L'impassibilité d'Albert ne contribuait pas peu à augmenter l'irritation de M. de Commarin. Fortifié dans une résolution immuable, le vicomte écoutait comme on remplit un devoir, et sa physionomie ne reflétait aucune émotion. Le comte comprenait qu'il ne l'ébranlait pas.
—Qu'avez-vous à répondre? lui dit-il.
—Qu'il me semble, monsieur, que vous ne soupçonnez même pas tous les périls que j'entrevois. Il est malaisé de maîtriser les révoltes de sa conscience...
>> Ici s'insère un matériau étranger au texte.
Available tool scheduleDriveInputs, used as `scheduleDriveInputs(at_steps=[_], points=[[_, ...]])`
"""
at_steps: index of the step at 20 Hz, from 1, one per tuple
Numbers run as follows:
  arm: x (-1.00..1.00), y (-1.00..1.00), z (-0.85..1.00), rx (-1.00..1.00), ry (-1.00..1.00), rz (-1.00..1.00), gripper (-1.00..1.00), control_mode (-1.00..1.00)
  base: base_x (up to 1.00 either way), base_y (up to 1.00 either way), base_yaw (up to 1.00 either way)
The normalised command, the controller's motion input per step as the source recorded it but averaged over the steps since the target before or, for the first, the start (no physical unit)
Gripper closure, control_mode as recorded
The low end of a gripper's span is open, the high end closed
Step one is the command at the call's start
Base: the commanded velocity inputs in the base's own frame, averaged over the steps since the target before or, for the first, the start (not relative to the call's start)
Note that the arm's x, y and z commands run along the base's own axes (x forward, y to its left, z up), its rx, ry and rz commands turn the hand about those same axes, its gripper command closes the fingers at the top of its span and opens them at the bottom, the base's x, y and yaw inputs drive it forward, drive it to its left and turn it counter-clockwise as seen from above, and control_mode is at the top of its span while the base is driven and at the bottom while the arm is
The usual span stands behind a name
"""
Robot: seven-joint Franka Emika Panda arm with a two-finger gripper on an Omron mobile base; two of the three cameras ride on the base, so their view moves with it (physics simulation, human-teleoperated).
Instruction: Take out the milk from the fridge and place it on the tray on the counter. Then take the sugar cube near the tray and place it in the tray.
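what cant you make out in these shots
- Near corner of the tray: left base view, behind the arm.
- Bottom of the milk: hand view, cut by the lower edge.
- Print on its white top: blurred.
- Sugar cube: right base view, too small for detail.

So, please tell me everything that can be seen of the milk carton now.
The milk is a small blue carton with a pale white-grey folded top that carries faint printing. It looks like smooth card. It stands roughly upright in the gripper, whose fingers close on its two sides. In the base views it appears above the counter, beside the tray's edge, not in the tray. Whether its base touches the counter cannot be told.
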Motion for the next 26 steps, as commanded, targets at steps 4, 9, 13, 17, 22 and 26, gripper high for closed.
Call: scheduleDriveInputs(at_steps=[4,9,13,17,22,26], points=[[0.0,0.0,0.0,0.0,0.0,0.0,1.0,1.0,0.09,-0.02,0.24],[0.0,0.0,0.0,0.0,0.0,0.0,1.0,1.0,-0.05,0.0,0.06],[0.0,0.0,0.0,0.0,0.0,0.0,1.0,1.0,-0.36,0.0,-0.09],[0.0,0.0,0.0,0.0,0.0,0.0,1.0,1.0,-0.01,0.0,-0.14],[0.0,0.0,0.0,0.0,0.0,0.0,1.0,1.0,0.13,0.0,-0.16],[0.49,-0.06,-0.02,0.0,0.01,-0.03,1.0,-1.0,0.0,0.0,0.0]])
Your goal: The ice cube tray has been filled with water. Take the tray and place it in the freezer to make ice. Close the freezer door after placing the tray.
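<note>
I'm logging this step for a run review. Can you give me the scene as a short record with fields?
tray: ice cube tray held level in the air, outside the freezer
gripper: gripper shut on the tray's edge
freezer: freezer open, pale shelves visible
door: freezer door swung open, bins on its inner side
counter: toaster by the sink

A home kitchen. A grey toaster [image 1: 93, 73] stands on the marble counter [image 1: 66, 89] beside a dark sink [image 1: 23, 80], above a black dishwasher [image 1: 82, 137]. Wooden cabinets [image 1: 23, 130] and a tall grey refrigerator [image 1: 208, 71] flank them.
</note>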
—Vraiment! interrompit railleusement le comte, votre conscience se révolte! Elle choisit mal, son moment. Vos scrupules viennent trop tard. Tant que vous n'avez vu dans ma succession qu'un titre illustre et une douzaine de millions, elle vous a souri. Aujourd'hui elle vous apparaît grevée d'une lourde faute, d'un crime, si vous voulez, et vous demandez à ne l'accepter que sous bénéfice d'inventaire. Renoncez à cette folie. Les enfants, monsieur, sont responsables des pères, et ils le seront tant que vous honorerez le nom d'un grand homme. Bon gré mal gré vous serez mon complice, bon gré mal gré vous porterez le fardeau de la situation telle que je l'ai faite. Et quoi que vous puissiez souffrir, croyez que cela n'approchera jamais de ce que j'endure, moi, depuis des années.
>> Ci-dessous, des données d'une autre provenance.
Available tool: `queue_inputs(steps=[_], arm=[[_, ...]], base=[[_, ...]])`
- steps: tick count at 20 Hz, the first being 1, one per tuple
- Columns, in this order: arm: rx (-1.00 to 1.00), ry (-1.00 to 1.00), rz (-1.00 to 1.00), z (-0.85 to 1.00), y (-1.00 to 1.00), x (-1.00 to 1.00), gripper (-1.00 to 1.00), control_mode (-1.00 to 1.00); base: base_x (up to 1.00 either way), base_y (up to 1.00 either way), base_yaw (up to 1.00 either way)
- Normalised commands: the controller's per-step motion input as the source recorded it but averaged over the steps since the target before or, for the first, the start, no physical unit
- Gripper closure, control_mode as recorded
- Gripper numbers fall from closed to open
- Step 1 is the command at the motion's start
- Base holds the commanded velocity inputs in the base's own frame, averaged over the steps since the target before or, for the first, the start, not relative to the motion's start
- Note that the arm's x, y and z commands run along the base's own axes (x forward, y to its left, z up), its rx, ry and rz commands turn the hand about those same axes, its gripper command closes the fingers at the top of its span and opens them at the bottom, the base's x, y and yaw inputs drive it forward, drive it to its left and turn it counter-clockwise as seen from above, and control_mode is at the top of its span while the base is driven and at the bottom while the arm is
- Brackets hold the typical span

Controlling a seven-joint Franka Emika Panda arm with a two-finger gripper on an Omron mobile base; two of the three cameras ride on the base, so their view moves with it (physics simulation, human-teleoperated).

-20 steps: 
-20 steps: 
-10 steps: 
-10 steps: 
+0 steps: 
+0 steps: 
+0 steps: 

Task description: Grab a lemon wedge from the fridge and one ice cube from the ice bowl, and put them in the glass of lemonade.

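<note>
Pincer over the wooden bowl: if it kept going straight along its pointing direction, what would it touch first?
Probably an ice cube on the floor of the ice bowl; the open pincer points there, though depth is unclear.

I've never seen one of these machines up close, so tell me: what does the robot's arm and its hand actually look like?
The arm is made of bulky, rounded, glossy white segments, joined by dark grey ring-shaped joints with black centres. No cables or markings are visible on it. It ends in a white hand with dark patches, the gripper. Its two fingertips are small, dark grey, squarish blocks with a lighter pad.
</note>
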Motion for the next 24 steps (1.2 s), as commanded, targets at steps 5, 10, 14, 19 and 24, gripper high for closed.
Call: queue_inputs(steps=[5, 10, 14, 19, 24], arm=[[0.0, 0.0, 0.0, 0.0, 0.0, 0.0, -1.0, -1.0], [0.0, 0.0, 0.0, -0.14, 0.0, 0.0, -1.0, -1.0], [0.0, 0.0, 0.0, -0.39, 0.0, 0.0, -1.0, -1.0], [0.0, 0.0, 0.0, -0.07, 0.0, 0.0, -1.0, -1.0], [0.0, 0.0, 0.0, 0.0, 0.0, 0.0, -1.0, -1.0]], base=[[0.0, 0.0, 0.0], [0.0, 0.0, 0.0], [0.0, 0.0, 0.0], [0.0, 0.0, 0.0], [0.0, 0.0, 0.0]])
—Eh! monsieur! s'écria Albert, est-ce donc moi, le spoliateur, qui ai à me plaindre? n'est-ce pas au contraire le dépossédé? Ce n'est pas moi qu'il s'agit de convaincre, mais bien monsieur Noël Gerdy.
—Noël? demanda le comte.
—Votre fils légitime, oui, monsieur. Vous me traitez en ce moment comme si l'issue de cette malheureuse affaire dépendait uniquement de ma volonté. Vous imaginez-vous donc que monsieur Gerdy sera de si facile composition et se taira? Et s'il élève la voix, espérez-vous le toucher beaucoup avec les considérations que vous m'exposez?
—Je ne le redoute pas.
—Et vous avez tort, monsieur, permettez-moi de vous le dire. Accordez à ce jeune homme, j'y consens, une âme assez haute pour ne désirer ni votre rang ni votre fortune; mais songez à tout ce qu'il doit s'être amassé de fiel dans son cœur. Il ne peut pas ne pas avoir un cruel ressentiment de l'horrible injustice dont il a été victime. Il doit souhaiter passionnément une vengeance, c'est-à-dire la réparation.